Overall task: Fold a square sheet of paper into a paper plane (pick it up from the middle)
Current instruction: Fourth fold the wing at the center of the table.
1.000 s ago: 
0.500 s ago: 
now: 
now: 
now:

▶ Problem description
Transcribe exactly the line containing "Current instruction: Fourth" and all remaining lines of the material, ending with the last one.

▶ Response to the exercise
Current instruction: Fourth fold the wing at the center of the table.
1.000 s ago: 
0.500 s ago: 
now: 
now: 
now:

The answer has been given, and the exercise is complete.